From Prompts to Packets: A View from the Network on ChatGPT, Copilot, and Gemini
Antonio Montieri, Alfredo Nascita, Antonio Pescapè
TL;DR
This work addresses the lack of understanding about mobile network traffic generated by Generative AI chatbots. It develops a dual-dataset approach (60 hours of generic prompts and 90 minutes of controlled prompts) and uses MIRAGE-based capture on Android devices to perform fine-grained trace-, flow-, and protocol-level analyses for ChatGPT, Copilot, and Gemini, including Multimodal Markov Chain modeling and an occlusion-based payload study. The study reveals app- and content-specific traffic patterns, extensive use of TLS and QUIC in different apps, and strong discriminative power of extension bytes for traffic classification, while highlighting substantial upstream traffic and differences from conventional messaging apps. Datasets are publicly released to enable reproducibility and further investigation, and the findings have practical implications for traffic monitoring, network planning, and management in increasingly AI-driven mobile ecosystems.
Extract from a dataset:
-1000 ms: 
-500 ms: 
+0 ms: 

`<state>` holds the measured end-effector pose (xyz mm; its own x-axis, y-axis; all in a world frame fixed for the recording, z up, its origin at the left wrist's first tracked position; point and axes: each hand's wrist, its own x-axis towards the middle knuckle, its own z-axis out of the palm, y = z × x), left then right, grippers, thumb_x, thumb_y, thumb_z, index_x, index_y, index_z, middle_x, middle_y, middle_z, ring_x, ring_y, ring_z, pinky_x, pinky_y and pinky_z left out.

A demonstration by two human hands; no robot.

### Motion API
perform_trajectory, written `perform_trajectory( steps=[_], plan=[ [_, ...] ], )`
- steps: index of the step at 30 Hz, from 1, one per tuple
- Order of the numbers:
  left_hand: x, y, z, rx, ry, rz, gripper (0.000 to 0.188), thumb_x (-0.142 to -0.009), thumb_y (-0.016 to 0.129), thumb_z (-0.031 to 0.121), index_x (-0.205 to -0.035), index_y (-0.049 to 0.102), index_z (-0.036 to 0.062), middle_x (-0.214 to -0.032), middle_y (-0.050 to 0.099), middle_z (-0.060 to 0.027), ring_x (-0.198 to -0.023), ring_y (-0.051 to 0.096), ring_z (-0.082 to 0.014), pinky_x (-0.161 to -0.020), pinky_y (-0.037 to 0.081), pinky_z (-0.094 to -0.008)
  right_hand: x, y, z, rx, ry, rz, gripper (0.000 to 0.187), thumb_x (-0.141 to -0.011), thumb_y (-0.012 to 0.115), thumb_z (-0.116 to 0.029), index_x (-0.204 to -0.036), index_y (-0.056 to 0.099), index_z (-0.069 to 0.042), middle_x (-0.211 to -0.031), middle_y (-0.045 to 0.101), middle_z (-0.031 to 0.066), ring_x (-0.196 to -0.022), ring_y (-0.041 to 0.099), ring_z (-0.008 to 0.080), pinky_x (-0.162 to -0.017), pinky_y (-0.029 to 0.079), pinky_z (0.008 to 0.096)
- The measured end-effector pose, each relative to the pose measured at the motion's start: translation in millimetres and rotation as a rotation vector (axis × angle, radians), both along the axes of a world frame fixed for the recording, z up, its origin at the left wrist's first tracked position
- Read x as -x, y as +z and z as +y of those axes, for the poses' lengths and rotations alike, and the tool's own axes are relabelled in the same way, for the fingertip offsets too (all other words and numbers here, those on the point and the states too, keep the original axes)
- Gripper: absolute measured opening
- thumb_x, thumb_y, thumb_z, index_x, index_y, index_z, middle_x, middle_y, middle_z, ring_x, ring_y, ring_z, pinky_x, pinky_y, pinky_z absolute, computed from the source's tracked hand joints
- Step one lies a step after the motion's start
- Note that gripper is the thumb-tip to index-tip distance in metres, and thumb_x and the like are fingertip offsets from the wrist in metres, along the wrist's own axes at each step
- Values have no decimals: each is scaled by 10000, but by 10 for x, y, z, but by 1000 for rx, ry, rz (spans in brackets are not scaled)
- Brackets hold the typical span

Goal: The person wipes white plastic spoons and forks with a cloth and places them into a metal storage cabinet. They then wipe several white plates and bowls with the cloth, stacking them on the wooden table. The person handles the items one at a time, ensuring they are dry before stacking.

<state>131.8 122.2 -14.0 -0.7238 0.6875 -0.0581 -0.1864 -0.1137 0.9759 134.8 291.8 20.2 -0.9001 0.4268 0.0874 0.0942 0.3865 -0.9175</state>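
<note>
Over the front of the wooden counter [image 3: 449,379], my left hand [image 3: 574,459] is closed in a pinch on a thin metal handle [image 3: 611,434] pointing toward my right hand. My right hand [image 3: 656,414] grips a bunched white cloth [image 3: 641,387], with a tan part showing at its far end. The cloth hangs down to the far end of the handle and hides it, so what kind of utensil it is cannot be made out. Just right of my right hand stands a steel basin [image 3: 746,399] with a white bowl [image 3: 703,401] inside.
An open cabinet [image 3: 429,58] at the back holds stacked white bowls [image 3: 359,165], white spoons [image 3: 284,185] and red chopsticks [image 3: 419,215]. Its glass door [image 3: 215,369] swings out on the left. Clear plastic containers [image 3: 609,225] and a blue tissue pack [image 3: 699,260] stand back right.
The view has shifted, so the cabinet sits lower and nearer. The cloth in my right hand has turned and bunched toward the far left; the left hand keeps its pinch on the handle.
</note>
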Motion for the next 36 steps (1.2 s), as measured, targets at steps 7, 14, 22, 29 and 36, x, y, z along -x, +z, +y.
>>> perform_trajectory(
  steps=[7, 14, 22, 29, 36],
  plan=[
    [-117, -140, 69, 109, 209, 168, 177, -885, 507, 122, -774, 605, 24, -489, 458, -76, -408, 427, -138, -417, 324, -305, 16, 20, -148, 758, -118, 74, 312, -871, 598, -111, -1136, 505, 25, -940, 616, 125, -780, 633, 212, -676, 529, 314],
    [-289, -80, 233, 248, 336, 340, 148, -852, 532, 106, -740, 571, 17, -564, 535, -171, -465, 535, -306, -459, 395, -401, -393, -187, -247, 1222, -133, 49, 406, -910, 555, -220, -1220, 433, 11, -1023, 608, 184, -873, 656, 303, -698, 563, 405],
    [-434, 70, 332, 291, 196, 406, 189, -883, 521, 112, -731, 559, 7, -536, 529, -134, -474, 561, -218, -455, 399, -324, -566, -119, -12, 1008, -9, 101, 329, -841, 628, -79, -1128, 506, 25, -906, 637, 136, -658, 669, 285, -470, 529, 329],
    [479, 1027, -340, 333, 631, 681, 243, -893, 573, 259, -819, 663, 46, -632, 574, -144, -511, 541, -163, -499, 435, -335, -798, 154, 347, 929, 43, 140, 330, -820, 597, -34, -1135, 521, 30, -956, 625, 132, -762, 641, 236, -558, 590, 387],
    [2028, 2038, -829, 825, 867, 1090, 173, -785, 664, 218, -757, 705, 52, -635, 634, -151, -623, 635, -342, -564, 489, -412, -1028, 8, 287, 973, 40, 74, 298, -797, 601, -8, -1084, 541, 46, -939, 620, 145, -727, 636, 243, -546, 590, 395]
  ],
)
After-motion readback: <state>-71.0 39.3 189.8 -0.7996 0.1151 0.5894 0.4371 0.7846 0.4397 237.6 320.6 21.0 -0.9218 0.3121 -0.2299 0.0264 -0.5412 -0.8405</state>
Overall, the paper demonstrates that GenAI chatbot traffic constitutes a distinct mobile workload needing specialized monitoring and provisioning strategies as adoption grows.
Abstract
Generative AI (GenAI) chatbots are now pervasive in digital ecosystems, yet their network traffic remains largely underexplored. This study presents an in-depth investigation of traffic generated by three leading chatbots (ChatGPT, Copilot, and Gemini) when accessed via Android mobile apps for both text and image generation. Using a dedicated capture architecture, we collect and label two complementary workloads: a 60-hour generic dataset with unconstrained prompts, and a controlled dataset built from identical prompts across GenAI apps and replicated via conventional messaging apps to enable one-to-one comparisons. This dual design allows us to address practical research questions on the distinctiveness of GenAI traffic, its differences from widely deployed traffic categories, and its novel implications for network usage. To this end, we provide fine-grained traffic characterization at trace, flow, and protocol levels, and model packet-sequence dynamics with Multimodal Markov Chains. Our analyses reveal app- and content-specific traffic patterns, particularly in volume, uplink/downlink profiles, and protocol adoption. We highlight the predominance of TLS, with Gemini extensively leveraging QUIC, ChatGPT exclusively using TLS 1.3, and app- and content-specific Server Name Indication (SNI) values. A payload-based occlusion analysis quantifies SNI's contribution to classification: masking it reduces F1-score by up to 20 percentage points in GenAI app traffic classification. Finally, compared with conventional messaging apps when carrying the same content, GenAI chatbots exhibit unique traffic characteristics, highlighting new stress factors for mobile networks, such as sustained upstream activity, with direct implications for network monitoring and management. We publicly release the datasets to support reproducibility and foster extensions to other use cases.